The US Food and Drug Administration has approved a new cell therapy to quicken the recovery of neutrophils, a subset of white blood cells in the body, and reduce the risk of infection in patients being treated for blood cancers. Called Omisirge (omidubicel), the product was developed by Gamida Cell Ltd of Israel.
GSK Plc has reached an agreement with BELLUS Health Inc under which it will acquire the Canadian company for $14.75 per share of common stock in cash giving a deal value of $2 billion. BELLUS is a specialty pharma company whose lead product, camlipixant, is in a Phase 3 programme for refractory chronic cough. The compound is an antagonist of P2X3, a protein which functions as a ligand-gated ion channel.
argenx SE and Genmab A/S, both developers of antibody therapeutics with listings on European stock exchanges and the US Nasdaq market, have announced a deal that will see them jointly discover, develop and commercialise new products. The deal will leverage each company’s expertise by adding immunology to Genmab’s set of skills while expanding argenx’s therapeutic reach into oncology. Financial terms of the partnership were not disclosed.
Ariceum Therapeutics GmbH has raised a further €22.75 million from a venture capital syndicate to advance its radiopharmaceutical products for the diagnosis and treatment of cancer. The new funding complements an earlier Series A financing round of €25 million, bringing the total amount secured up to €47.75 million. The financing was co-led by new investors Andera Partners and Earlybird Venture Capital, with participation from the existing investor Pureos Bioventures.
Merck & Co Inc is to acquire the California-based biotechnology company Prometheus Biosciences Inc for $10.8 billion giving it a group of clinical assets directed against immune-mediated diseases. The target company’s lead asset is a monoclonal antibody for the treatment of ulcerative colitis, Crohn’s disease and other autoimmune conditions. Merck, through a subsidiary, will buy Prometheus for $200 per share in cash. The transaction is expected to close in the third quarter.
Complement Therapeutics GmbH has raised €72 million in a Series A financing round to advance its portfolio of therapeutics for complement mediated diseases, initially focused on a gene therapy for the treatment of geographic atrophy. The Munich, Germany-based company is a spin-out of Manchester University, UK, and led by Rafiq Hasan, formerly head of ophthalmology at Bayer AG.

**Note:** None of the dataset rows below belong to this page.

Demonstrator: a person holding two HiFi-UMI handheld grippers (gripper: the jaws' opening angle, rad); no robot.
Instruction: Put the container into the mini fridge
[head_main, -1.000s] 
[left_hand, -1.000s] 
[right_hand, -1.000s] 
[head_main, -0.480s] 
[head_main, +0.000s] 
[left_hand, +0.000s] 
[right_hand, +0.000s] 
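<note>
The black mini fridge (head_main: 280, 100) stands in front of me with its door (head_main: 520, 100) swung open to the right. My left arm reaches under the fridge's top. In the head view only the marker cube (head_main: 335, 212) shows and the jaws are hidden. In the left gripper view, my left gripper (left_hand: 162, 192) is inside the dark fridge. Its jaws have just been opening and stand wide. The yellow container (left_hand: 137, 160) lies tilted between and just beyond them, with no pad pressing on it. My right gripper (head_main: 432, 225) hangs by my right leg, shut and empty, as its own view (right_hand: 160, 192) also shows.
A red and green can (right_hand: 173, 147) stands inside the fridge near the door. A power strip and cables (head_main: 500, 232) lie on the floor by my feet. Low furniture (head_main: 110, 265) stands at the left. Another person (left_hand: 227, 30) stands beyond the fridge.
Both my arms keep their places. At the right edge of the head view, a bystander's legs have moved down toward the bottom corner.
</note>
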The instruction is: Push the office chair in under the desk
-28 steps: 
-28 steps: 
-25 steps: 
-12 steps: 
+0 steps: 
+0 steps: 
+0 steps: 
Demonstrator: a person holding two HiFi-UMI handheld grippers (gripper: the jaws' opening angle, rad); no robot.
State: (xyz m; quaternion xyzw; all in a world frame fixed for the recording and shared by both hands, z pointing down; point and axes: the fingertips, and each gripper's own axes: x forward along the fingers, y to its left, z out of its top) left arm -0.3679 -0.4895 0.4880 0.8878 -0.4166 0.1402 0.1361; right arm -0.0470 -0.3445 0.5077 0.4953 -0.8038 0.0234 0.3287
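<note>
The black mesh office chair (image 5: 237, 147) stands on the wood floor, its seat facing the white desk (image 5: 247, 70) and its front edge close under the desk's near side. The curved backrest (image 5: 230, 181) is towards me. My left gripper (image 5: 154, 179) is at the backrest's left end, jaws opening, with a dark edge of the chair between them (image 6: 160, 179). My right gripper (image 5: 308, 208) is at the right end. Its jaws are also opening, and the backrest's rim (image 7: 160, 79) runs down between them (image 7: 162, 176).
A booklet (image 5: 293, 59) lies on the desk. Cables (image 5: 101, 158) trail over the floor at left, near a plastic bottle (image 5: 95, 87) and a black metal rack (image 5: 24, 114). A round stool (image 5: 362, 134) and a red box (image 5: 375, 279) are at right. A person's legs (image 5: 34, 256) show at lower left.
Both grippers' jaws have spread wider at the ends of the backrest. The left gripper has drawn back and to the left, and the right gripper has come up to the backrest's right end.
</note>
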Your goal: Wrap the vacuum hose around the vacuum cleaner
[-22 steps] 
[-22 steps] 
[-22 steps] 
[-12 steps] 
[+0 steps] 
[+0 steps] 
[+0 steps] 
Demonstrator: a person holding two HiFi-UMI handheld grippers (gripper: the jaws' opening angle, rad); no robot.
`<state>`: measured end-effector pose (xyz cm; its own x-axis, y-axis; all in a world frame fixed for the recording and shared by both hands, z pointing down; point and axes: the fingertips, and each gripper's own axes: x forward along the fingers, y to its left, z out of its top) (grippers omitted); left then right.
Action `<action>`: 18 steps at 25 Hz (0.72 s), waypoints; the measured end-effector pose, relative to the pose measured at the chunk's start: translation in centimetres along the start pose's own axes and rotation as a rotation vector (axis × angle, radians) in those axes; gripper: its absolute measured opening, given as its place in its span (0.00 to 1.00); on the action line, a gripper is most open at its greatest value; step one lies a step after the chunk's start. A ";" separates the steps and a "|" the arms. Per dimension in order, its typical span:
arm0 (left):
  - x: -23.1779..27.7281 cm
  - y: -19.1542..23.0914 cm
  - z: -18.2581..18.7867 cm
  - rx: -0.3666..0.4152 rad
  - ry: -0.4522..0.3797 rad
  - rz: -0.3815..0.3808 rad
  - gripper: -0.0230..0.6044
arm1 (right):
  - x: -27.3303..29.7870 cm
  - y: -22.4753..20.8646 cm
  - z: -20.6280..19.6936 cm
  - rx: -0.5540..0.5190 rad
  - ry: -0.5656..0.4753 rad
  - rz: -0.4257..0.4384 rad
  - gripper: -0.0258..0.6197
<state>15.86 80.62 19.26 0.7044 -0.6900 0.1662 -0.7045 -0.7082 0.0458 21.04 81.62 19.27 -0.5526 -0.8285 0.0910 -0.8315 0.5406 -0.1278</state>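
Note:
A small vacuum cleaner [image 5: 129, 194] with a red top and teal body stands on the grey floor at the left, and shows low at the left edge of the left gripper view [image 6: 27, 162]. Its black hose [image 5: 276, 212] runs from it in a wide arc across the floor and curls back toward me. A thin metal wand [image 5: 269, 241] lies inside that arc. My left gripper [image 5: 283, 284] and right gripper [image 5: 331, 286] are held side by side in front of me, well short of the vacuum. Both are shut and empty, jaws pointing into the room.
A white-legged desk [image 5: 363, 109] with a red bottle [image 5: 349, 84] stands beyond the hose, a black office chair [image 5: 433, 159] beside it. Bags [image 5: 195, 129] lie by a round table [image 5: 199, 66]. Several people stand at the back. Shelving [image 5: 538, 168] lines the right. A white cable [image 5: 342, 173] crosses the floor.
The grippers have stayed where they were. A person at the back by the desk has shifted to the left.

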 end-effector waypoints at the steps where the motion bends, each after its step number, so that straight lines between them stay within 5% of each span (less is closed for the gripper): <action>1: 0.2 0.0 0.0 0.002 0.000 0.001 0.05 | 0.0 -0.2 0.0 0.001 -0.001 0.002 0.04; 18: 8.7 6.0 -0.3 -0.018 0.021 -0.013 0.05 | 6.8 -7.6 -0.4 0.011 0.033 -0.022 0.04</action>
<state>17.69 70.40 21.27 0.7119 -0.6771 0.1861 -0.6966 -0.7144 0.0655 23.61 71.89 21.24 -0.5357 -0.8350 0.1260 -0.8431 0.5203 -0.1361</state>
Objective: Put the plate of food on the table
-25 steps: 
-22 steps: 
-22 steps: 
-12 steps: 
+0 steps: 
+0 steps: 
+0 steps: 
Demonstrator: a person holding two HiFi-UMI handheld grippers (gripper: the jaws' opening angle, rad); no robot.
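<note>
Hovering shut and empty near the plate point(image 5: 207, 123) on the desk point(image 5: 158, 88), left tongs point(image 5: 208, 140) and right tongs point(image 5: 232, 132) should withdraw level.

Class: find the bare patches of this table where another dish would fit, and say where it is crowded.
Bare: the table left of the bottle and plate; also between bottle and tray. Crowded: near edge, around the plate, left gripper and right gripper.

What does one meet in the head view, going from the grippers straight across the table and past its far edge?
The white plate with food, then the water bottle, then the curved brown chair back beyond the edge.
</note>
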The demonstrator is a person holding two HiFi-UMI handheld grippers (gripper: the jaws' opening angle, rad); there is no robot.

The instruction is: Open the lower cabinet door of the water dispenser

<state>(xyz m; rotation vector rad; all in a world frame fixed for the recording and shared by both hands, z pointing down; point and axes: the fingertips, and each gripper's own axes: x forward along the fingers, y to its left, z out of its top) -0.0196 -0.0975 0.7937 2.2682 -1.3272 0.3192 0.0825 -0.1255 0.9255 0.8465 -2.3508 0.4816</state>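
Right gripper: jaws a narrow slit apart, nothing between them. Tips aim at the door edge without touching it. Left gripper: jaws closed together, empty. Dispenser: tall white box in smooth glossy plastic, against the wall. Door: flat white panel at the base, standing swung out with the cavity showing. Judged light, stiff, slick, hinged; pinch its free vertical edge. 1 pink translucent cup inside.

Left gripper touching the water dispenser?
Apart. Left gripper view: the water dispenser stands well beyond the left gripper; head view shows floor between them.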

Repron Therapeutics Srl, a start-up biotech company with epigenetic silencing technology, was launched on 14 April following the completion of a €2 million seed financing round led by Claris Ventures of Turin, Italy. Based in Milan, Repron was founded by Vania Broccoli and Alessandro Sessa, both affiliated with San Raffaele Hospital, the largest private hospital group in Italy. The seed investment is expected to accelerate the development of the epigenetic platform which has been designed to silence oncogene networks in order to repress tumour recurrence in several cancer indications.
Neuromod Devices Ltd of Ireland has raised €30 million in financing to support the further commercialisation of its device for the treatment of tinnitus, a medical condition in which a person experiences ringing in one or both ears which isn’t caused by an external source. The funding consists of a €15 million expansion of an earlier Series B round and €15 million in venture debt from the European Investment Bank. The Series B extension was led by Panakès Partners of Milan, Italy.
A project initiated by the European Medicines Agency in 2022 to collect data on healthcare, disease prevalence, and the use of medicinal products, is entering its second year with plans to quadruple the number of studies. The project looks at real-world data, or data on a patient’s health from sources other than clinical trials, and real-world evidence, which is the analysis of this data.
The Food and Drugs Authority (FDA) of Ghana has approved a vaccine developed by the University of Oxford, UK, to prevent malaria – the first regulatory clearance for the product globally. The vaccine, R21/Matrix-M, is a subunit vaccine made up of a protein secreted by the malaria parasite and fused to a fragment of the hepatitis B virus. It is delivered alongside a plant-based adjuvant that enhances a person’s immune response. The adjuvant was developed by Novavax Inc of the US. The vaccine is being manufactured and scaled up by the Serum Institute of India PvT Ltd.